Karachi: Kot Addu Power Company Limited (KAPCO) and Fauji Cement Company Limited (FCCL) have submitted an addendum to their earlier public announcement of intention to acquire a majority stake and joint control of Attock Cement Pakistan Limited, according to a statement issued on November 4, 2025. This development follows a decision to replace Fauji Foundation with Fauji Cement Company Limited as one of the acquirers.
The acquisition aims to secure up to 84.06% of the shares in Attock Cement Pakistan Limited. Fauji Cement Company Limited and Kot Addu Power Company Limited intend to equally split this shareholding, with each acquiring 42.03% of the paid-up capital of the target company.

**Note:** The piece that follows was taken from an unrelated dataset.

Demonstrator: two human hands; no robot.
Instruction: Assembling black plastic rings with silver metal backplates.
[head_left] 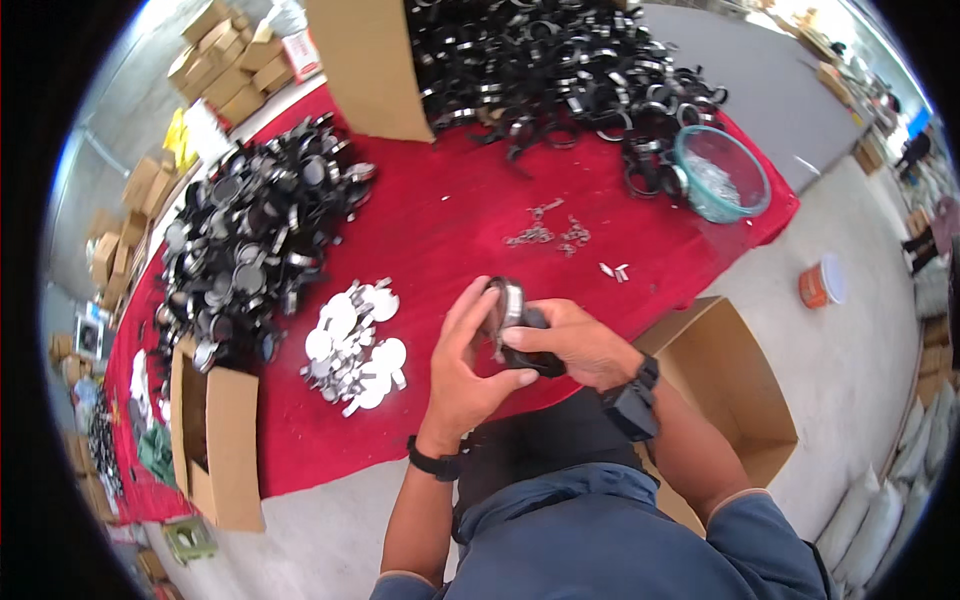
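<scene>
Over the table's near edge, both hands hold a black ring-shaped part with a silver band [510,303]. My left hand [463,360] is curved around its left side, the fingertips at the ring and the thumb against the black lower portion. My right hand [583,347] grips the black portion from the right, thumb laid across it. The fingers partly hide the part, so its exact kind is unclear. To the left of my hands lies a pile of white discs and small strips [355,345]. Beyond them are small metal fittings [545,235] and a few white slips [614,271].
The red-covered table [430,220] carries heaps of black-and-silver parts at left [250,230] and back [560,70]. A teal bowl [722,175] of small clear pieces stands at right. Cardboard boxes sit at the left edge [235,440] and below right [735,390]. A bucket [822,282] is on the floor.
</scene>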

According to information available from the Pakistan Stock Exchange (PSX), this move is part of a strategic expansion plan under the Securities Act, 2015, and the Listed Companies (Substantial Acquisition of Voting Shares and Takeovers) Regulations, 2017.
Integrated Equities Limited, acting as the Manager to the Offer, stated that the addendum will be published in both English and Urdu newspapers within two working days, ensuring compliance with the regulations. The public announcement of intention, initially issued on June 4, 2025, was amended to reflect the change in the acquirer, requiring the publication of the addendum in "The Nation" (English) and "Nawa-i-Waqt" (Urdu).
The acquisition process remains subject to regulatory approvals, with the possibility of withdrawal if such approvals are not obtained. Fauji Cement Company Limited, listed on the Pakistan Stock Exchange, is predominantly controlled by the Fauji Foundation, which holds 61.65% of its shares. The Fauji Foundation, established in 1954, serves as the ultimate controlling shareholder, underscoring the strategic interests of the entities involved.
The acquisition highlights a significant move within the designated market category of cement and power, further consolidating the position of the acquirers in their respective industries. The completion of the acquisition will depend on finalizing due diligence, agreement execution, and securing necessary regulatory and corporate approvals.